--- Work to be completed ---
From the data below, copy exactly the lines that lie between the one holding "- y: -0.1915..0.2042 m" and the one holding "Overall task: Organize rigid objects", including both, and nothing more.

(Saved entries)
——

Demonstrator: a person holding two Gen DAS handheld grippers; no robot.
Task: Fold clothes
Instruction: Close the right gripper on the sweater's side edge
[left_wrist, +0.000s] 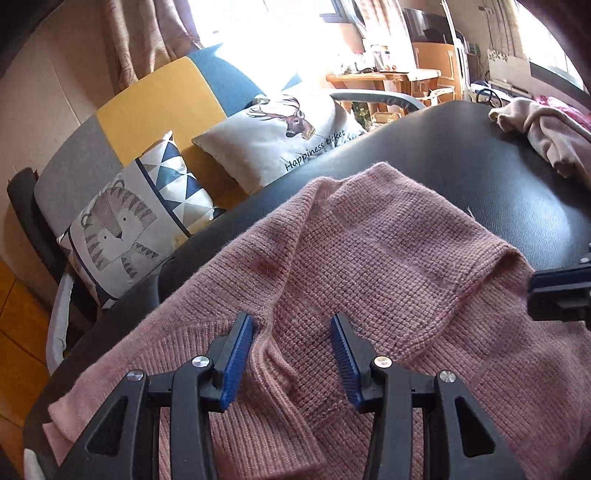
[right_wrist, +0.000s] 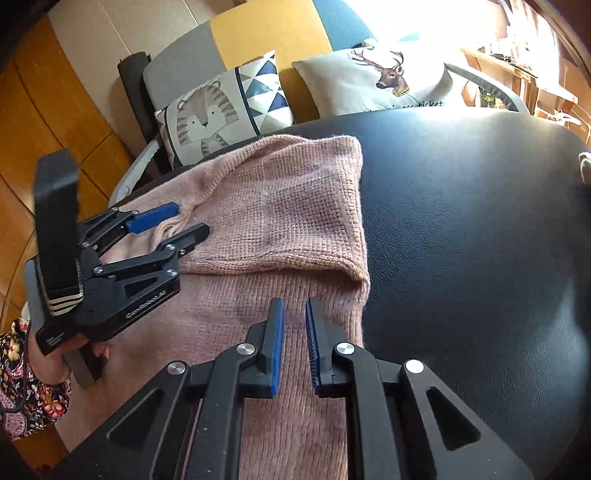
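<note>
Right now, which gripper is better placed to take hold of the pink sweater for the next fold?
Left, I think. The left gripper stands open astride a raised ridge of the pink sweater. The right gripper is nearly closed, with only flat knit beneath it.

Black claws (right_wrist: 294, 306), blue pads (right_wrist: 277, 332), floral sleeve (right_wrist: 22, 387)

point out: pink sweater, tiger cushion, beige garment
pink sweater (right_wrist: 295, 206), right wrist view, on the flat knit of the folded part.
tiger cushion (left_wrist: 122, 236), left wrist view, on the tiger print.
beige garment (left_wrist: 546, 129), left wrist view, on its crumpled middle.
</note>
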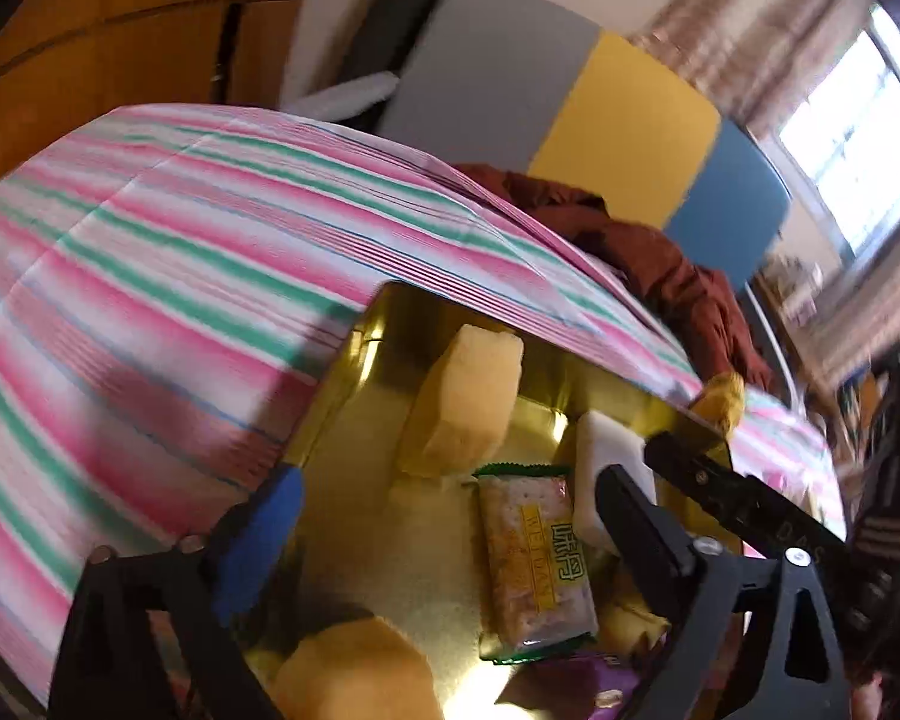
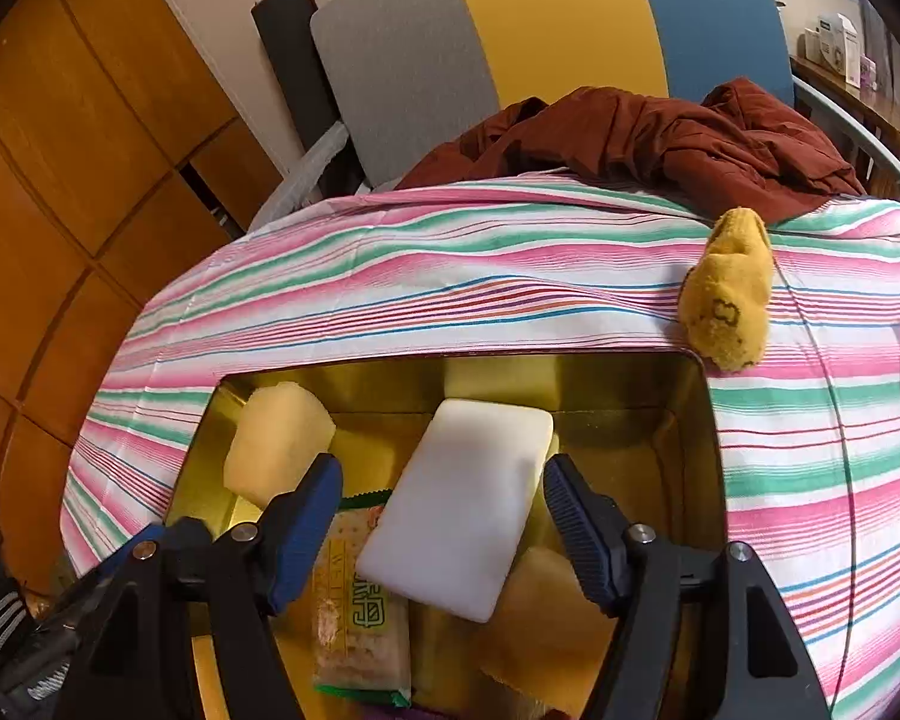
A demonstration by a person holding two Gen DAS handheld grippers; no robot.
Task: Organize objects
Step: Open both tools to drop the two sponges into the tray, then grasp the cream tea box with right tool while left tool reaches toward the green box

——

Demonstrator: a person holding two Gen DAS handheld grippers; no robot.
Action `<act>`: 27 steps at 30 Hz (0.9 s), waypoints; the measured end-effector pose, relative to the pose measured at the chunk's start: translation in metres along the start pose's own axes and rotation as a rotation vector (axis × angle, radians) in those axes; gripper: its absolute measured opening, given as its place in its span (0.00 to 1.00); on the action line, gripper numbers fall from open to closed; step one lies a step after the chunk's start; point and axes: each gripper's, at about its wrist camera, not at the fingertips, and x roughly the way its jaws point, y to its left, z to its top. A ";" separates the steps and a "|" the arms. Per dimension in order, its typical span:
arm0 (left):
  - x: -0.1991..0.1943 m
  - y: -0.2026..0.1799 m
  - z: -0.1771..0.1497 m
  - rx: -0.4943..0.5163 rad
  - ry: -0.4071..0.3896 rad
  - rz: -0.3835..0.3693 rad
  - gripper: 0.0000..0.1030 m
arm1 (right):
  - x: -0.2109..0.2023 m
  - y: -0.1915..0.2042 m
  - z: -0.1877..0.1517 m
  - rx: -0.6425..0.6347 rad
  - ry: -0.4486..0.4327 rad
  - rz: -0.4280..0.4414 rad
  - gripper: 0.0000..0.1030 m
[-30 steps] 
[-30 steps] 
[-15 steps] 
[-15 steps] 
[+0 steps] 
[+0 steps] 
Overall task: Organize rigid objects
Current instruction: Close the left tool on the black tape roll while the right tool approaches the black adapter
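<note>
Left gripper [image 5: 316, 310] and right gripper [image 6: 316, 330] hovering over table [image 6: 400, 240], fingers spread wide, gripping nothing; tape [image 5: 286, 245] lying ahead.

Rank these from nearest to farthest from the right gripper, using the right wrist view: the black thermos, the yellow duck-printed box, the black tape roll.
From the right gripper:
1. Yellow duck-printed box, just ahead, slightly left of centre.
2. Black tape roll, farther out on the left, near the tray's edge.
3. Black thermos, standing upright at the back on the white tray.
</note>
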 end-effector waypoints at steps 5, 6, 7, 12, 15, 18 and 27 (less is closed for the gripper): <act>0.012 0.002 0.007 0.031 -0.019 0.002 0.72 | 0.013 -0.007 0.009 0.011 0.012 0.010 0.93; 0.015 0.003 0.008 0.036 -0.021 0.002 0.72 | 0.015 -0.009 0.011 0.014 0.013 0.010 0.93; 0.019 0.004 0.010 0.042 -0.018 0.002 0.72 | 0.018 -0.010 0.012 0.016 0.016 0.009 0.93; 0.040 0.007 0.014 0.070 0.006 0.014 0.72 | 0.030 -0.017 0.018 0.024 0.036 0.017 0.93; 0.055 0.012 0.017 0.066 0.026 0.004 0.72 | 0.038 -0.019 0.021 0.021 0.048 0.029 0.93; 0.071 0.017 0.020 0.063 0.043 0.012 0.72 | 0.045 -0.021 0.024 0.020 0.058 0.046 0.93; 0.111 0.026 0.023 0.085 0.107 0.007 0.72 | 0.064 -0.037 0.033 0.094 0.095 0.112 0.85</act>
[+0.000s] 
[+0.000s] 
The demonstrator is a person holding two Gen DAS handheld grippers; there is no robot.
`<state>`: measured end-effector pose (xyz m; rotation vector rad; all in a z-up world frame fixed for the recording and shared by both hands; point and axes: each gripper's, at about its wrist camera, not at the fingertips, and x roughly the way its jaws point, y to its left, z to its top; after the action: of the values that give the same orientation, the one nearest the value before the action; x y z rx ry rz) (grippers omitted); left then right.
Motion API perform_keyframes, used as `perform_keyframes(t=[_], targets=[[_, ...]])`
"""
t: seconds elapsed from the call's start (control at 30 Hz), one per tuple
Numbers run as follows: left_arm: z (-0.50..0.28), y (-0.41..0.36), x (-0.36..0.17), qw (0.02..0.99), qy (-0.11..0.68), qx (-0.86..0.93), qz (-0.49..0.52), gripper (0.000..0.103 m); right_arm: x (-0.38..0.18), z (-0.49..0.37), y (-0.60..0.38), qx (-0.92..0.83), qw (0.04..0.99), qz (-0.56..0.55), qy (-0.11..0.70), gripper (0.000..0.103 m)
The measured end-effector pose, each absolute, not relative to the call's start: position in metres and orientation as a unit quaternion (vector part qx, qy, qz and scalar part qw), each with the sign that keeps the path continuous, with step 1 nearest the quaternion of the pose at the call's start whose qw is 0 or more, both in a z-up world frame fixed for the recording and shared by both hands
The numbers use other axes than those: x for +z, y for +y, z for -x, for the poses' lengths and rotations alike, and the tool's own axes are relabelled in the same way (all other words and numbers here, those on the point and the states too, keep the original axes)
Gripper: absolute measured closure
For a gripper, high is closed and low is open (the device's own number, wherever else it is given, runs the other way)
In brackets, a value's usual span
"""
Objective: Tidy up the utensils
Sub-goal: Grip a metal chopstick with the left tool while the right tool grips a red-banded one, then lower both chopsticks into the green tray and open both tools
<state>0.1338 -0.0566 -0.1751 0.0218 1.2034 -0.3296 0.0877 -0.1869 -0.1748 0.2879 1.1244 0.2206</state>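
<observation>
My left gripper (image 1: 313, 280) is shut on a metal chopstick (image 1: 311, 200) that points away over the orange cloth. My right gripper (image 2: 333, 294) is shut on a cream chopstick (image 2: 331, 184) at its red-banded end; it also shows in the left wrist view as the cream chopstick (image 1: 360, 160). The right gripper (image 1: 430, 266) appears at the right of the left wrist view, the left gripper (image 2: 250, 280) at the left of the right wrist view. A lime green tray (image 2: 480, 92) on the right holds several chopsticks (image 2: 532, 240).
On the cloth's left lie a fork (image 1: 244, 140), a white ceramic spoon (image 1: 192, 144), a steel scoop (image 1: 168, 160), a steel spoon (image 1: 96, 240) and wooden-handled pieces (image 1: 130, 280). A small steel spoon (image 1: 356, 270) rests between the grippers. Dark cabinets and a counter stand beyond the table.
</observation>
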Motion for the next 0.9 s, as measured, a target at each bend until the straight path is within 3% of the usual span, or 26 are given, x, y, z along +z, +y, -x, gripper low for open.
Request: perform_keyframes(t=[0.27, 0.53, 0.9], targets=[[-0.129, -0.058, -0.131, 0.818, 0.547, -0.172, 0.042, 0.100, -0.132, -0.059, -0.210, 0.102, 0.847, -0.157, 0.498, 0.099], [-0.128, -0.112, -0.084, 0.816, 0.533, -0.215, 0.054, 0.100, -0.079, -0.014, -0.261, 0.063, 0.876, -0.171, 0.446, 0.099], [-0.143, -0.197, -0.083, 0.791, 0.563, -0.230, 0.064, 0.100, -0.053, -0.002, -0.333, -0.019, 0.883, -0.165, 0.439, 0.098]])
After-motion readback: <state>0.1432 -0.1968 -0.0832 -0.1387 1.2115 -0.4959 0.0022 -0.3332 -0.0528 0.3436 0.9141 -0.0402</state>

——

--- Exercise response ---
  - y: -0.1915..0.2042 m
  - z: -0.1877..0.1517 m
  - rx: -0.6425..0.6347 rad
  - ry: -0.4486..0.4327 rad
  - rz: -0.4280..0.4414 rad
  - gripper: 0.0000..0.1030 m
[-30 steps] 
[-30 steps] 
[-15 steps] 
[-15 steps] 
[+0 steps] 
[+0 steps] 
Overall task: Organize rigid objects

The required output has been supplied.